#### Saved data entries:
↓↓↓
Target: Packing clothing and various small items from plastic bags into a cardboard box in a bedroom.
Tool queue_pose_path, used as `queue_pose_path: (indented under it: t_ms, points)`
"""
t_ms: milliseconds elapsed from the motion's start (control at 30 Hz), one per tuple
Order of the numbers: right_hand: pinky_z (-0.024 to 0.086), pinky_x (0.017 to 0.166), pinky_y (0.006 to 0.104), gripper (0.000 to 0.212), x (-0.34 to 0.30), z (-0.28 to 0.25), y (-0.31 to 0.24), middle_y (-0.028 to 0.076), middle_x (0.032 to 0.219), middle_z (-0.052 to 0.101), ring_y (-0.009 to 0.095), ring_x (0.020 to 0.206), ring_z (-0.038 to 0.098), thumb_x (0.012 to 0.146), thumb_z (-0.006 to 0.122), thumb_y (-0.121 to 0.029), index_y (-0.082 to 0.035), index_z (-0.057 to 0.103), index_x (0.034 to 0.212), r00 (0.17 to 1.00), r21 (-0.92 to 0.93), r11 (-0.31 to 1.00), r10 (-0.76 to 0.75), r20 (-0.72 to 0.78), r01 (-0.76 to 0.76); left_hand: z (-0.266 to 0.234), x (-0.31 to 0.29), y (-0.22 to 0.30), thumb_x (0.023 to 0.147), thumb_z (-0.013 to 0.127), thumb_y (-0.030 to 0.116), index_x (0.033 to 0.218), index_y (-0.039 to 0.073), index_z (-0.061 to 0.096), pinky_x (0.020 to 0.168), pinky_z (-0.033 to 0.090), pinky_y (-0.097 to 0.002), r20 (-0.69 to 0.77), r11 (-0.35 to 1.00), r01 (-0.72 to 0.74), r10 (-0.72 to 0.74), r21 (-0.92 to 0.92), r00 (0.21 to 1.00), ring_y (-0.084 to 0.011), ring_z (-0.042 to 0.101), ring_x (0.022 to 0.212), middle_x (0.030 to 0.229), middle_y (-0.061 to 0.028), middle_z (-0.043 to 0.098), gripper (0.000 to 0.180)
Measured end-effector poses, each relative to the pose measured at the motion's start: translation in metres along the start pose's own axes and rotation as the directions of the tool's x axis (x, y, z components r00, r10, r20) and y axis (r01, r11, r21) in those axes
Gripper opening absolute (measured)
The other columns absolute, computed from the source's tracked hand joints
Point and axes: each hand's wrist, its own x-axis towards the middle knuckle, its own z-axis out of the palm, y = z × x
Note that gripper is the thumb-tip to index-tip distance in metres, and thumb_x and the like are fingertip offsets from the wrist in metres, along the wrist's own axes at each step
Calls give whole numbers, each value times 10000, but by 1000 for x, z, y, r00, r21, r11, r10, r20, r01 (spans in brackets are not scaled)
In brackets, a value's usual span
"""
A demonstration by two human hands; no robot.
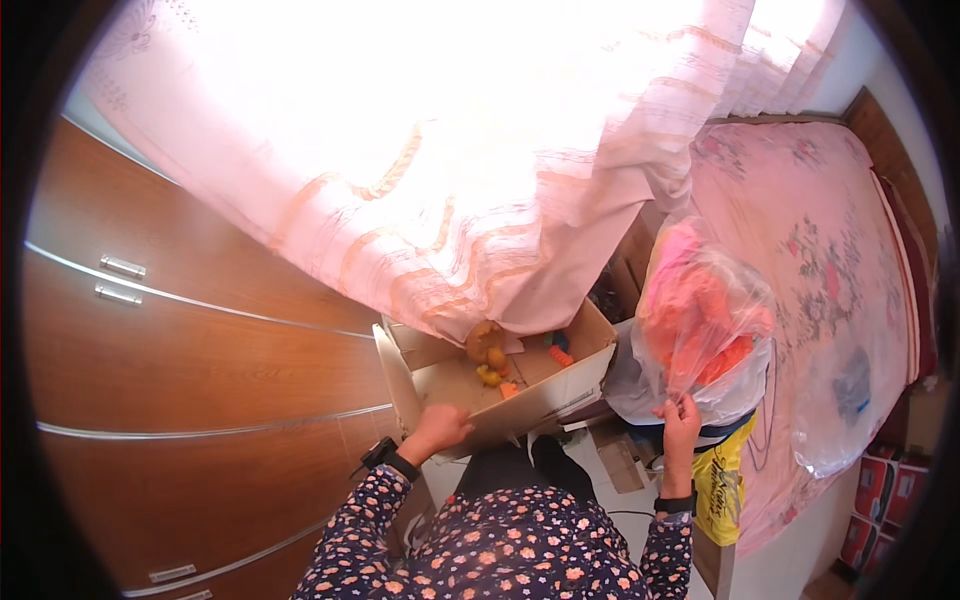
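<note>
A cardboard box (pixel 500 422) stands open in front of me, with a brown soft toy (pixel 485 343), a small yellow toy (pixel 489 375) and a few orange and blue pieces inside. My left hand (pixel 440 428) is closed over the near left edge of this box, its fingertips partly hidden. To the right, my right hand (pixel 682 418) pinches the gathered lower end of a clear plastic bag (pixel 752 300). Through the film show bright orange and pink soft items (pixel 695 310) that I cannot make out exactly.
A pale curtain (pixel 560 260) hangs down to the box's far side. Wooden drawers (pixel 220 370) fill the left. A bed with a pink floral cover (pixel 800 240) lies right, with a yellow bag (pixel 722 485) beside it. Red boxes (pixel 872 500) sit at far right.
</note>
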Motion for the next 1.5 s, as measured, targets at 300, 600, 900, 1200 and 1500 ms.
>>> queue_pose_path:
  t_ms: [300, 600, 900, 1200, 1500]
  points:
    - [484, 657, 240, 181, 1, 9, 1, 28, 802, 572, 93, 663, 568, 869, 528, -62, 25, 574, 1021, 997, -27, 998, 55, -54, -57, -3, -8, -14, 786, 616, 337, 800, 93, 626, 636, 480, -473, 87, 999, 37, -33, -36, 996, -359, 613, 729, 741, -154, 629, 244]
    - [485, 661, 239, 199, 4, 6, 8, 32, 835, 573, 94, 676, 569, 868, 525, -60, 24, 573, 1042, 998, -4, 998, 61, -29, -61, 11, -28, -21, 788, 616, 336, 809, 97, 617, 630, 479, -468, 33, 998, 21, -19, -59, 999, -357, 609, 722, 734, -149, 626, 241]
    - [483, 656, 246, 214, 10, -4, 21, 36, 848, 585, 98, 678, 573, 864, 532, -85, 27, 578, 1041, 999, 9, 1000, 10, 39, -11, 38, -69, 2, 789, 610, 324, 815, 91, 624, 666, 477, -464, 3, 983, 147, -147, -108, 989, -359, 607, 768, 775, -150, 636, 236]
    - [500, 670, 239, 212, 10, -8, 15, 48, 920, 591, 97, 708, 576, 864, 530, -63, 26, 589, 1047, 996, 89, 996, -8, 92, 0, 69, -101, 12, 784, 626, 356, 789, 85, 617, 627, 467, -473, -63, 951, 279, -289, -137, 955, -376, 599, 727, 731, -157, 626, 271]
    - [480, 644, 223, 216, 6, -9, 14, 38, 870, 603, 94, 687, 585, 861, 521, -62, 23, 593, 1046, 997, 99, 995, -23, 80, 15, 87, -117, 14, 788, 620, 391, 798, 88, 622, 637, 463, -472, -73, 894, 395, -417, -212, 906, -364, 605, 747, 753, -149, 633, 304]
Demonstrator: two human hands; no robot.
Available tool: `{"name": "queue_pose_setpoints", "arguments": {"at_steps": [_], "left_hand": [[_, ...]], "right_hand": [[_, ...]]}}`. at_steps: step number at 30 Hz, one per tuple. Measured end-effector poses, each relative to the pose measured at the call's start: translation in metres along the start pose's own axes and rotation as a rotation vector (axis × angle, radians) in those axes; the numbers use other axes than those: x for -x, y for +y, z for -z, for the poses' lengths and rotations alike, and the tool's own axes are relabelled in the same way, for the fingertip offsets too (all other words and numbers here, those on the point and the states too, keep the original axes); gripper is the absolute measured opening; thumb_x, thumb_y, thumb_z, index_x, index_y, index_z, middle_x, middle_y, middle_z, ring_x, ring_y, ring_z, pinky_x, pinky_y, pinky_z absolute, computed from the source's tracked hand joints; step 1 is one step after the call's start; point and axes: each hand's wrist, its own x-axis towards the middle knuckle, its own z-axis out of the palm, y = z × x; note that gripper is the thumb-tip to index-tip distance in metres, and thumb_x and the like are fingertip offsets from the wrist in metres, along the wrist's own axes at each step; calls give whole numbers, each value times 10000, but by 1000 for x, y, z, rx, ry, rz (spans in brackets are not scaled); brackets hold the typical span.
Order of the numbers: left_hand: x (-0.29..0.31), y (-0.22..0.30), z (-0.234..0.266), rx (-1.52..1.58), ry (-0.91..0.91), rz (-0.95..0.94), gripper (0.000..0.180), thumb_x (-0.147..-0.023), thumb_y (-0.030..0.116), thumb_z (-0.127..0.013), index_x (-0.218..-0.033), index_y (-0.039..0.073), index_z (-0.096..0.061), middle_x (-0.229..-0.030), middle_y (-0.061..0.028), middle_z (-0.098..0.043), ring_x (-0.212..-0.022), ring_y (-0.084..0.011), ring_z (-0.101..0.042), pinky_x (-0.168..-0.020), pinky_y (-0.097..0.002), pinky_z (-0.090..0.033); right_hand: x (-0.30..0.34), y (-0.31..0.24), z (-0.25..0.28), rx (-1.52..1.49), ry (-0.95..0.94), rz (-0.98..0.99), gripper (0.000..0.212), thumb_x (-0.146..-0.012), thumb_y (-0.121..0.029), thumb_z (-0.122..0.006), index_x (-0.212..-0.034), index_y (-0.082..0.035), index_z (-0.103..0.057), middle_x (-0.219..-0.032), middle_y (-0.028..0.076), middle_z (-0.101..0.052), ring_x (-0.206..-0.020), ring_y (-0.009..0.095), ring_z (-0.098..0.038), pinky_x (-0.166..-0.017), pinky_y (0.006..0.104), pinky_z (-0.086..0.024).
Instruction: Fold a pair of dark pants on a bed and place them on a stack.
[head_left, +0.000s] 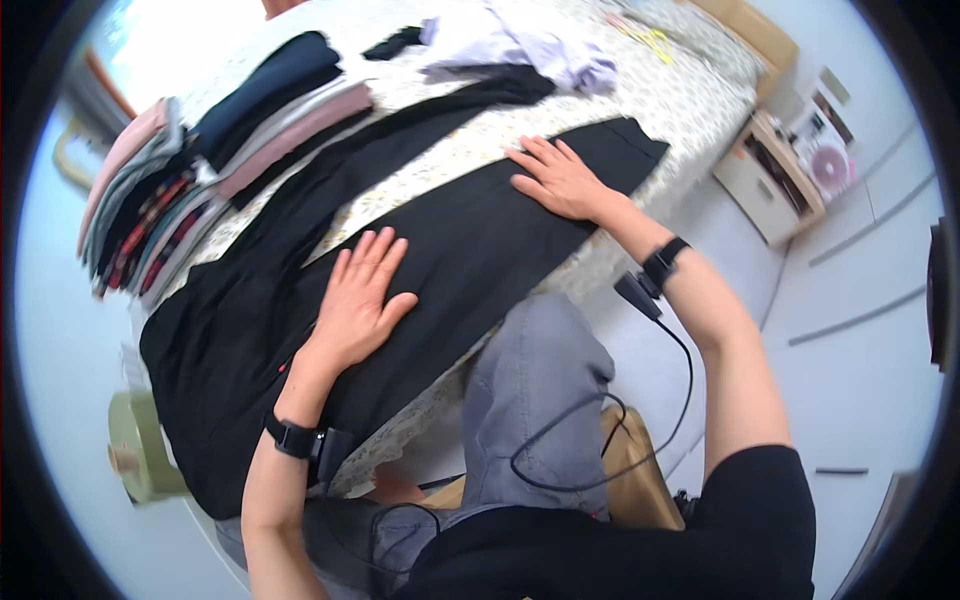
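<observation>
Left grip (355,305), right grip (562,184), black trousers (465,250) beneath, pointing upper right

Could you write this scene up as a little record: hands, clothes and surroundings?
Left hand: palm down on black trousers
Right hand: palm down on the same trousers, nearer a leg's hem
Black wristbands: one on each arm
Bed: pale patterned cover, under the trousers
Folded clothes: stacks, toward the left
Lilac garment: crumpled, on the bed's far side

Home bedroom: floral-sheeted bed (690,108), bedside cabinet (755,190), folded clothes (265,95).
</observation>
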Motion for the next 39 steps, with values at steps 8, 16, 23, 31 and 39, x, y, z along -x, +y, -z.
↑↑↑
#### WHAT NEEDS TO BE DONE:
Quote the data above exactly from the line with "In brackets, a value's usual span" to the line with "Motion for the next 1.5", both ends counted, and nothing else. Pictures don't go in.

#### PROBLEM SOLUTION:
In brackets, a value's usual span
"""
A demonstration by two human hands; no robot.
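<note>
A cardboard box (pixel 500 422) stands open in front of me, with a brown soft toy (pixel 485 343), a small yellow toy (pixel 489 375) and a few orange and blue pieces inside. My left hand (pixel 440 428) is closed over the near left edge of this box, its fingertips partly hidden. To the right, my right hand (pixel 682 418) pinches the gathered lower end of a clear plastic bag (pixel 752 300). Through the film show bright orange and pink soft items (pixel 695 310) that I cannot make out exactly.
A pale curtain (pixel 560 260) hangs down to the box's far side. Wooden drawers (pixel 220 370) fill the left. A bed with a pink floral cover (pixel 800 240) lies right, with a yellow bag (pixel 722 485) beside it. Red boxes (pixel 872 500) sit at far right.
</note>
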Motion for the next 1.5 s, as measured, targets at 300, 600, 900, 1200 and 1500 ms.

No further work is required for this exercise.